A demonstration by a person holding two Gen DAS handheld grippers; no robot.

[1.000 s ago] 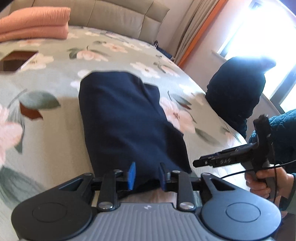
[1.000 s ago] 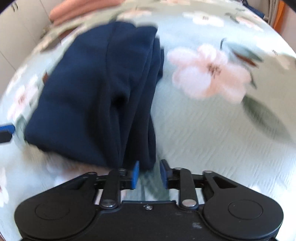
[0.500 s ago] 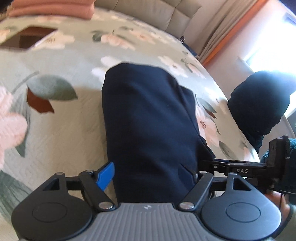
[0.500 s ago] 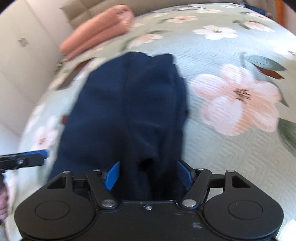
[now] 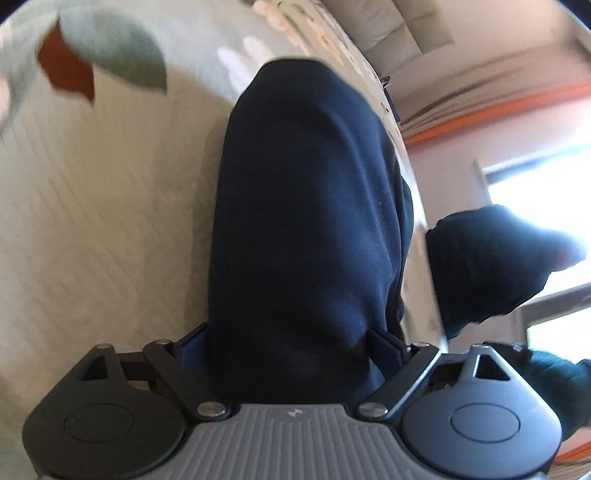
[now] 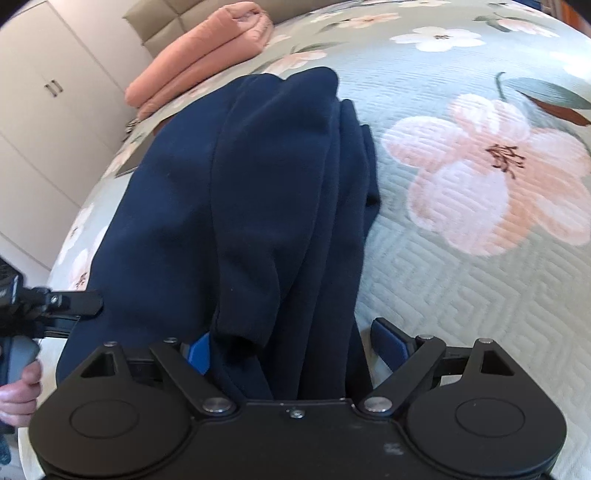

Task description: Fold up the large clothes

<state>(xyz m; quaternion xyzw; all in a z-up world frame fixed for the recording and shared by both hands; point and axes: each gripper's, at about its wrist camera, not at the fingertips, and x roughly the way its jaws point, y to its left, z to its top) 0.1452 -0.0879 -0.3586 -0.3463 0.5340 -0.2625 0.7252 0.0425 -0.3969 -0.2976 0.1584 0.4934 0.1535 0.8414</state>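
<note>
A folded navy garment (image 5: pixel 310 206) lies lengthwise on the floral bedspread (image 5: pixel 103 221); it also shows in the right wrist view (image 6: pixel 258 192). My left gripper (image 5: pixel 288 345) is open, its fingers spread wide around the garment's near end, one on each side of the fold. My right gripper (image 6: pixel 295 347) is open the same way around the other near corner, with the layered edges between its blue pads (image 6: pixel 388 341). The left gripper's finger (image 6: pixel 74 301) shows at the left edge of the right wrist view.
A folded pink blanket (image 6: pixel 207 48) lies at the head of the bed by the padded headboard (image 5: pixel 406 29). White wardrobe doors (image 6: pixel 40 96) stand to the left. A dark bundle (image 5: pixel 491 266) sits past the bed's right edge near the bright window.
Both grippers opened from nearly shut to wide and pushed forward, so the garment's near end now sits between each pair of fingers.
</note>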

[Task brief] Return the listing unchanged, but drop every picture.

[Output]
A demonstration by a person holding two Gen DAS handheld grippers; no robot.

[1.000 s ago] 
[1.000 s ago] 
[0.500 s ago] 
[0.500 s ago] 
[now] 
[now] 

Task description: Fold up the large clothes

<state>(xyz m; quaternion xyzw; all in a z-up world frame fixed for the recording and shared by both hands; point and axes: each gripper's, at about its wrist camera, not at the fingertips, and x roughly the way its jaws point, y to its left, z to its top) 0.1452 -0.0879 -0.3586 -0.3463 0.5340 -0.2625 0.7252 0.0425 -0.3969 -0.2976 0.1584 0.4934 0.1535 0.8414</state>
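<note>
A folded navy garment (image 5: pixel 310 206) lies lengthwise on the floral bedspread (image 5: pixel 103 221); it also shows in the right wrist view (image 6: pixel 258 192). My left gripper (image 5: pixel 288 345) is open, its fingers spread wide around the garment's near end, one on each side of the fold. My right gripper (image 6: pixel 295 347) is open the same way around the other near corner, with the layered edges between its blue pads (image 6: pixel 388 341). The left gripper's finger (image 6: pixel 74 301) shows at the left edge of the right wrist view.
A folded pink blanket (image 6: pixel 207 48) lies at the head of the bed by the padded headboard (image 5: pixel 406 29). White wardrobe doors (image 6: pixel 40 96) stand to the left. A dark bundle (image 5: pixel 491 266) sits past the bed's right edge near the bright window.
Both grippers opened from nearly shut to wide and pushed forward, so the garment's near end now sits between each pair of fingers.
</note>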

This exercise has been fully answered.